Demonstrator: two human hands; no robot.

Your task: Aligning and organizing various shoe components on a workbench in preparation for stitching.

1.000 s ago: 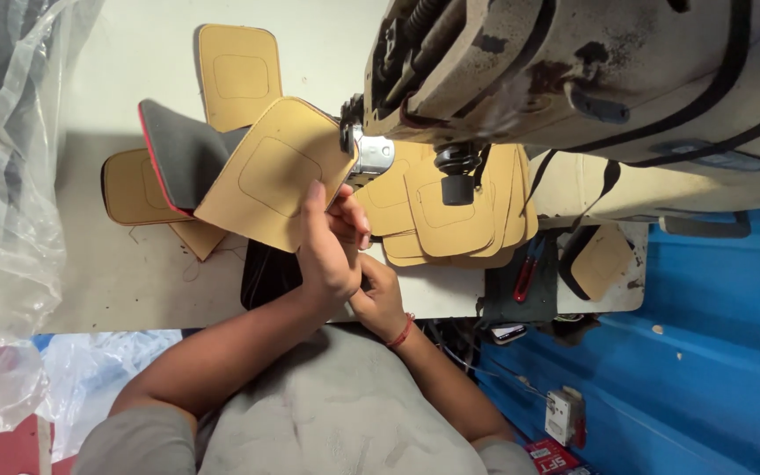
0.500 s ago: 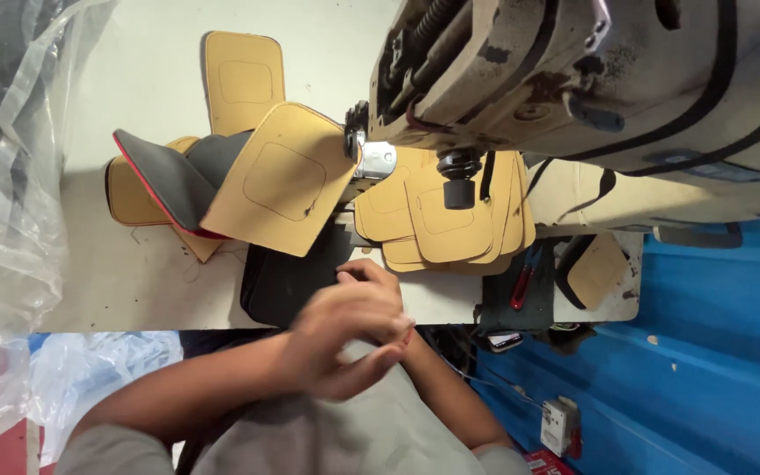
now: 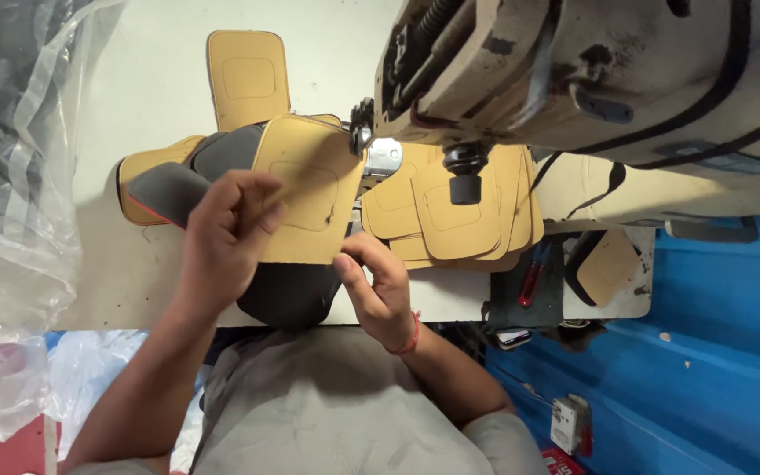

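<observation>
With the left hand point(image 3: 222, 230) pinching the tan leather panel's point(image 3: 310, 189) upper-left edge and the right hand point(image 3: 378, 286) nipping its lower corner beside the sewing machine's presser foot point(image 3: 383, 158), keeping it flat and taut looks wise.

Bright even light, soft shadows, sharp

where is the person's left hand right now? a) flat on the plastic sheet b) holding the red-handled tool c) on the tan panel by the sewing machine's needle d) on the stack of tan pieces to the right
c: the left hand rests on the tan panel that lies by the sewing machine, while the right hand grips that panel's lower edge.
</observation>
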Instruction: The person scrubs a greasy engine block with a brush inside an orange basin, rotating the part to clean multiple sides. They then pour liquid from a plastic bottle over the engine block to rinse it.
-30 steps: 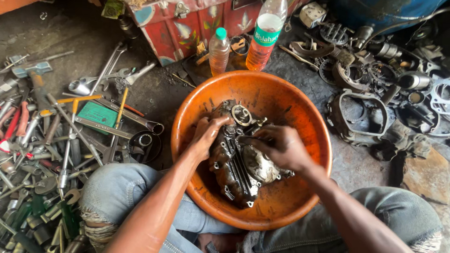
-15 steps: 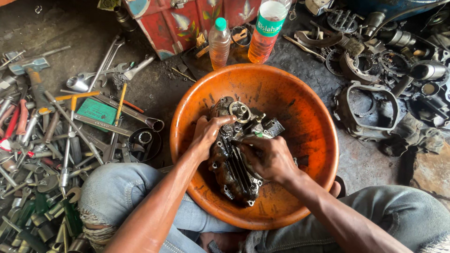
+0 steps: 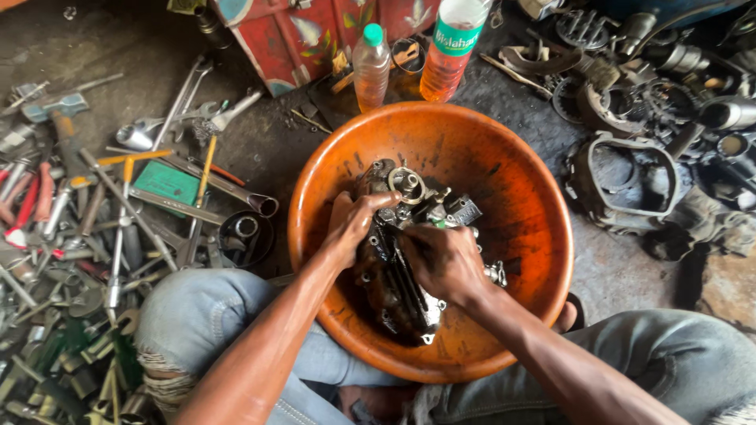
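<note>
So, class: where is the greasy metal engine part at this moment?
In the head view, the engine part lies inside the orange basin, just right of centre between the person's knees, gripped by the left hand and right hand.

Your left hand (image 3: 352, 224) is reaching forward with its forearm running up from the lower left, fingers curled and gripping. Your right hand (image 3: 442, 262) is lying close beside it, knuckles up, fingers bent and pressing down, its forearm angling in from the lower right. Both wrists are nearly straight.
</note>
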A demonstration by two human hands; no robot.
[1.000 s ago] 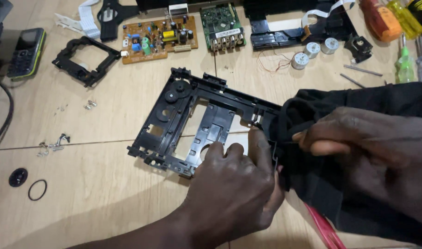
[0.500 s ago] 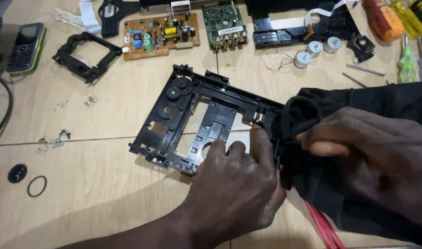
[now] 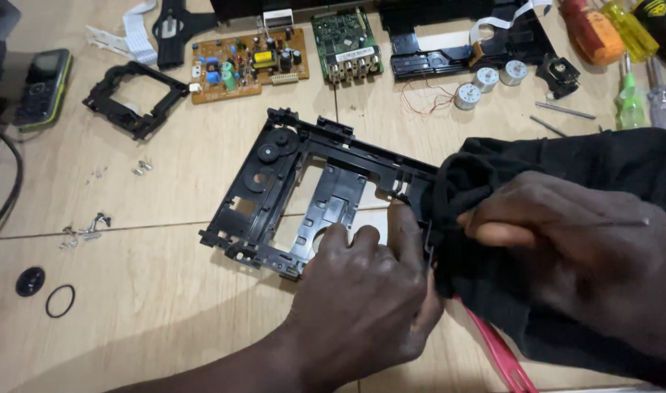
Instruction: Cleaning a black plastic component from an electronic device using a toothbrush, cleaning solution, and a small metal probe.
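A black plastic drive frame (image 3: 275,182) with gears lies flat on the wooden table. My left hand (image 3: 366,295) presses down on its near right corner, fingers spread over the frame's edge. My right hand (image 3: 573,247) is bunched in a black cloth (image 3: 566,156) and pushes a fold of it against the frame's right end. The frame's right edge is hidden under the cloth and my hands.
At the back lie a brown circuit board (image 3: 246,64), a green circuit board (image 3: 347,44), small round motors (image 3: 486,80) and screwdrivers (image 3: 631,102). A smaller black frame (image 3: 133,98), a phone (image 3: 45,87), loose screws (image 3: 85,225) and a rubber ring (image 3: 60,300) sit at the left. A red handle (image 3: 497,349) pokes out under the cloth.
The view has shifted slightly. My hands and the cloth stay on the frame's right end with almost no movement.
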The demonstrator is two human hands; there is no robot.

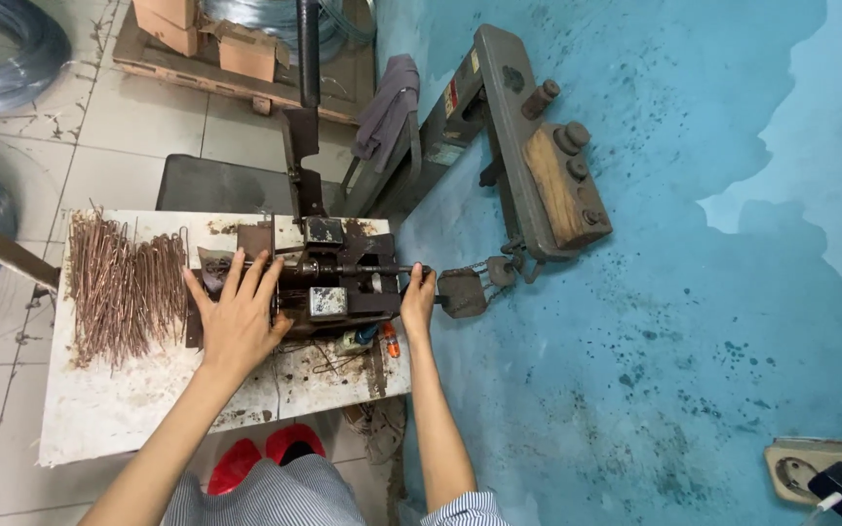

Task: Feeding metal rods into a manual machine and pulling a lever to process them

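Observation:
A small dark metal bending machine (328,278) stands on a worn white table (119,409). My left hand (238,310) lies flat with fingers spread against the machine's left side, holding nothing that I can see. My right hand (418,295) is closed around the end of a thin horizontal rod (377,270) that sticks out of the machine's right side. A pile of rusty bent wire pieces (124,287) lies on the table left of my left hand.
A long upright lever (308,49) rises from the machine. A larger grey bending tool with a wooden block (548,170) leans at the right on a blue floor. Wire coils (2,54), cardboard boxes on a pallet (236,44) and a power strip (825,477) lie around.

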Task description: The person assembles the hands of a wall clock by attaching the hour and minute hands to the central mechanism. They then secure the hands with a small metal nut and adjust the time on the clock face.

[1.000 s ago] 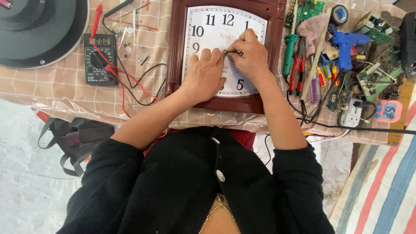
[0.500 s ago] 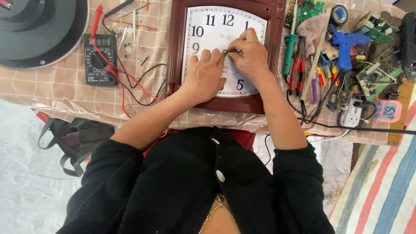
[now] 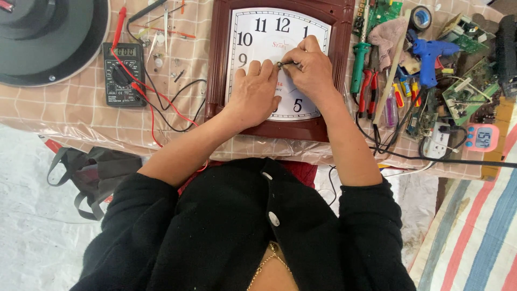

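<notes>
Nothing shifts since earlier: left hand (image 3: 254, 92) rests flat, fingers loosely spread, on wall clock (image 3: 277, 64) face; right hand (image 3: 308, 70) pinches closed around clock hands (image 3: 284, 63) at center.

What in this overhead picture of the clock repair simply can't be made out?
- Head view: the clock's centre and lower-left numerals are hidden under the left hand and right hand.
- The small dark part pinched between the hands is too small to identify.
- The wall clock frame's top is cut off by the upper edge.
- The round dark object at the top left is cut off by the edge.
</notes>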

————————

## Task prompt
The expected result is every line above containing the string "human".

## The completed task
Demonstrator: two human hands; no robot.
A demonstration by two human hands; no robot.
The demonstrator is two human hands; there is no robot.

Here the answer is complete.